Beginning with the line below that contains "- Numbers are" and ending with the line that contains "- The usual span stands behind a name", copy every line exactly. Copy nothing else.

(AVAILABLE RECORDS)

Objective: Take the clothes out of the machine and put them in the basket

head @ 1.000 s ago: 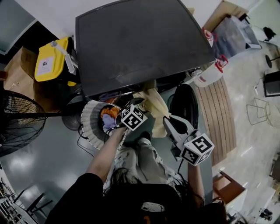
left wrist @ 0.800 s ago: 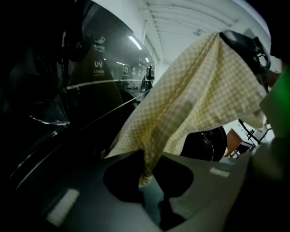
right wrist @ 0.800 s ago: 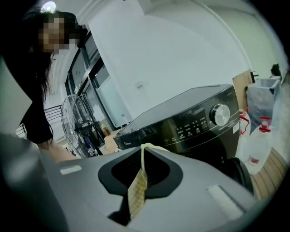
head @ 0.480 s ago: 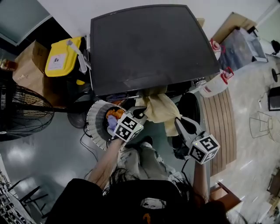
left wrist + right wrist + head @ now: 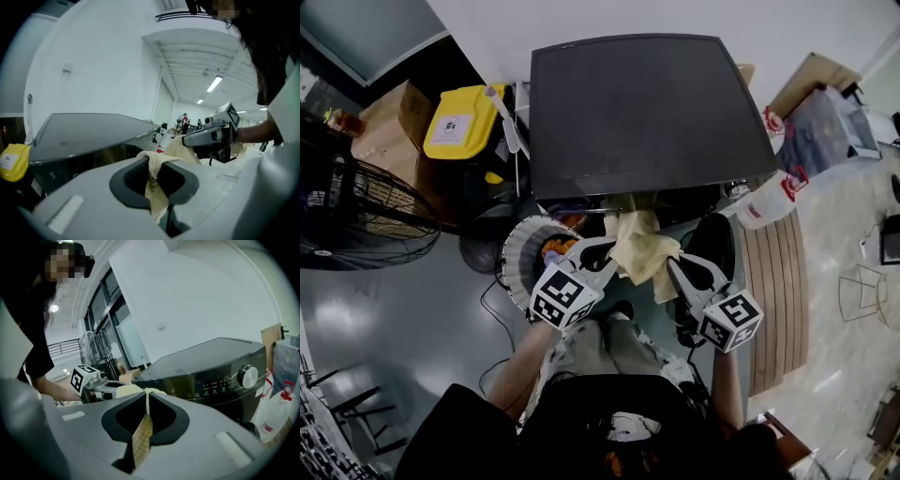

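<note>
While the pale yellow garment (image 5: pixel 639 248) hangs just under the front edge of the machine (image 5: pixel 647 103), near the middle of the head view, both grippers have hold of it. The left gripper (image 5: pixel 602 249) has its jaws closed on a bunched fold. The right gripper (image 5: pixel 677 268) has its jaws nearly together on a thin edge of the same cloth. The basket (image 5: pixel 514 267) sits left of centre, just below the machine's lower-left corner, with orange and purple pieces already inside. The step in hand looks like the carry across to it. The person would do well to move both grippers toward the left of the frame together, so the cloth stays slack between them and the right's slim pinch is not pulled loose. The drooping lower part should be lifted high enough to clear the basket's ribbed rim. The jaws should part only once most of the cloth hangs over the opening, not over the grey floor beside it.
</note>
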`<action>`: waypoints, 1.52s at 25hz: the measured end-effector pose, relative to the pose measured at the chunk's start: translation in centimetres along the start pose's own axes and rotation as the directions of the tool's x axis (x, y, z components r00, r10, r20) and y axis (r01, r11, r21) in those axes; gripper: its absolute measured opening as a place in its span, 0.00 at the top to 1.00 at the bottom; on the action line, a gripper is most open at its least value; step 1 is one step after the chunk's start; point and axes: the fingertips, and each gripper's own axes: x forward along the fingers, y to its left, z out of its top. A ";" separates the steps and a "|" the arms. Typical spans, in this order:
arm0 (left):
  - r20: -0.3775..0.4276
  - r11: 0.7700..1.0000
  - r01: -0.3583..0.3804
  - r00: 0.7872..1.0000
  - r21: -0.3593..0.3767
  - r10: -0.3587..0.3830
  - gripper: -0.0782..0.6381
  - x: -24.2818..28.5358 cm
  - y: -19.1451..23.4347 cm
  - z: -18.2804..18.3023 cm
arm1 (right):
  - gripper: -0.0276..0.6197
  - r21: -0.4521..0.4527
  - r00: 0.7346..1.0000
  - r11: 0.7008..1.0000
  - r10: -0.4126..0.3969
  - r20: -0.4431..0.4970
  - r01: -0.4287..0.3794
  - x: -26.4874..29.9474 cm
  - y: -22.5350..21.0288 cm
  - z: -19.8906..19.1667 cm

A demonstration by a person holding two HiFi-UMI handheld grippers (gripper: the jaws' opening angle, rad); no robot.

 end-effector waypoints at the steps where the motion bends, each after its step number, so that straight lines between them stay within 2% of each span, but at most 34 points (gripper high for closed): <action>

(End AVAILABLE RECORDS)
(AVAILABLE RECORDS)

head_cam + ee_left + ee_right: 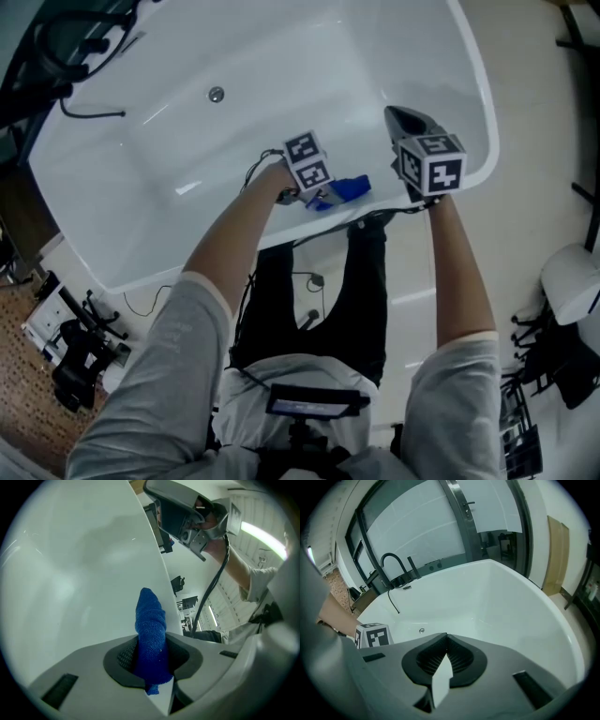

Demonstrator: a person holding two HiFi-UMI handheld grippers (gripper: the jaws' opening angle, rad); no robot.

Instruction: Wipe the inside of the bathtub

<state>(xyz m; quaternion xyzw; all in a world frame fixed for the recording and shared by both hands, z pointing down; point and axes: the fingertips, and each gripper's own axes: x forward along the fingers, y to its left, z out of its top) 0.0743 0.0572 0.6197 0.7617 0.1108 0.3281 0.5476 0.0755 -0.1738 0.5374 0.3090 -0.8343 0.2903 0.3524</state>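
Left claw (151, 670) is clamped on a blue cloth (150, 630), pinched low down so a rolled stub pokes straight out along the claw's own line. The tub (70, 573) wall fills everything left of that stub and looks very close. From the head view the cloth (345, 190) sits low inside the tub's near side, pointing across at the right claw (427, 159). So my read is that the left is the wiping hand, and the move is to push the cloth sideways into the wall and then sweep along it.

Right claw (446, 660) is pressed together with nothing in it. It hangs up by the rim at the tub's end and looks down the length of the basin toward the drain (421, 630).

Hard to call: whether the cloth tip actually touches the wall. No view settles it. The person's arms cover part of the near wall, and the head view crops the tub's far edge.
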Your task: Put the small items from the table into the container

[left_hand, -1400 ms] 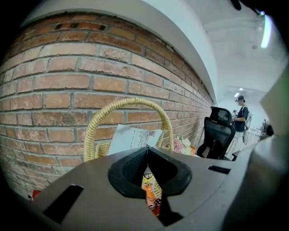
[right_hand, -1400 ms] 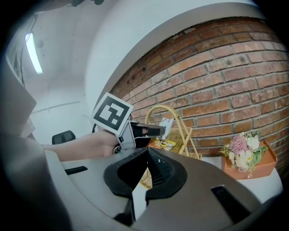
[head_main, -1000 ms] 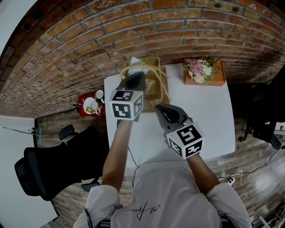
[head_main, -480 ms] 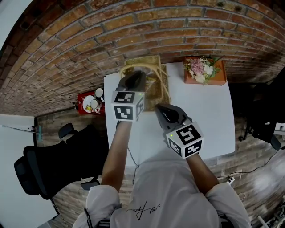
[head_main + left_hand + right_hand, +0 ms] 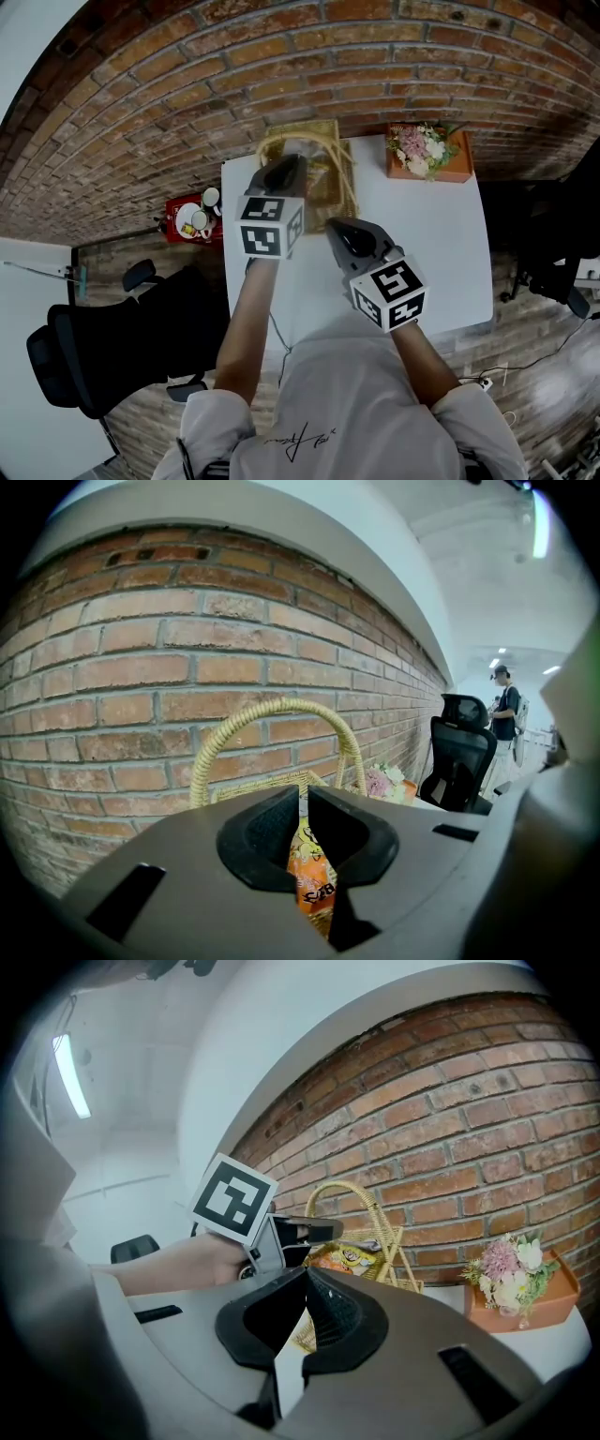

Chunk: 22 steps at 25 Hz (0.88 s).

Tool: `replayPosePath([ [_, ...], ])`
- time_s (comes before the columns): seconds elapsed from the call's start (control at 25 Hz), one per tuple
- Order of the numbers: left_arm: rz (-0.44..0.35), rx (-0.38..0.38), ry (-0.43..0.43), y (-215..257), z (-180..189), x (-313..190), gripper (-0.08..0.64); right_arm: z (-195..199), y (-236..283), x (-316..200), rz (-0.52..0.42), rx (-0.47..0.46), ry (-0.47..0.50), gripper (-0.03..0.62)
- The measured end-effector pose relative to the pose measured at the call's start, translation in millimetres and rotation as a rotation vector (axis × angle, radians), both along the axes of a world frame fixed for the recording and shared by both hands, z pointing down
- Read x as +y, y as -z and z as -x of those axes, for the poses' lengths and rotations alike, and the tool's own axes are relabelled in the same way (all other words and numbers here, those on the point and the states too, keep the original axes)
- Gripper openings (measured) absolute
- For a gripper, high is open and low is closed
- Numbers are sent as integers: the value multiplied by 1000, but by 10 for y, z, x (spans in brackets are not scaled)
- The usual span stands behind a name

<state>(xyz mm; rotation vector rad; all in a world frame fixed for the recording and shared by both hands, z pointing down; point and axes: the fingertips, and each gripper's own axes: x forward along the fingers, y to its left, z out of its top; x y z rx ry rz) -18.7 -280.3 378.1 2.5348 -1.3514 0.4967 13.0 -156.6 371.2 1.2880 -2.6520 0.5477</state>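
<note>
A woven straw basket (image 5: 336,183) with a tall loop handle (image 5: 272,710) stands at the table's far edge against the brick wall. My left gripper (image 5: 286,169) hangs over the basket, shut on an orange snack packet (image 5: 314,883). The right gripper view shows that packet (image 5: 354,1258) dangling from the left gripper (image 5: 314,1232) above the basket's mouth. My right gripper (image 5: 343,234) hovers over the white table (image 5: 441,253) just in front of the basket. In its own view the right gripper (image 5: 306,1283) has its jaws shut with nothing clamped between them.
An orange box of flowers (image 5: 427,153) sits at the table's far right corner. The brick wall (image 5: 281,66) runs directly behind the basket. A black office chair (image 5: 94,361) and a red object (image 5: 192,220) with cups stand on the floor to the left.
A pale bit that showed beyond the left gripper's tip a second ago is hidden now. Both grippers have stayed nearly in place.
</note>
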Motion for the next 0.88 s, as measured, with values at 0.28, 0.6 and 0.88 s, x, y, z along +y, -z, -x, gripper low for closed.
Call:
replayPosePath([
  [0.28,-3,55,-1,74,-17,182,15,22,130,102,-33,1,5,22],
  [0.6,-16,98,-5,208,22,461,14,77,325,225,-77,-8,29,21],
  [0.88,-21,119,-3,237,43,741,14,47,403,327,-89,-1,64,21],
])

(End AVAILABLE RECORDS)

▶ RESPONSE TO THE TASK:
- Numbers are sent as integers: the value multiplied by 1000, but by 10 for y, z, x (spans in brackets are not scaled)
- The usual span stands behind a name

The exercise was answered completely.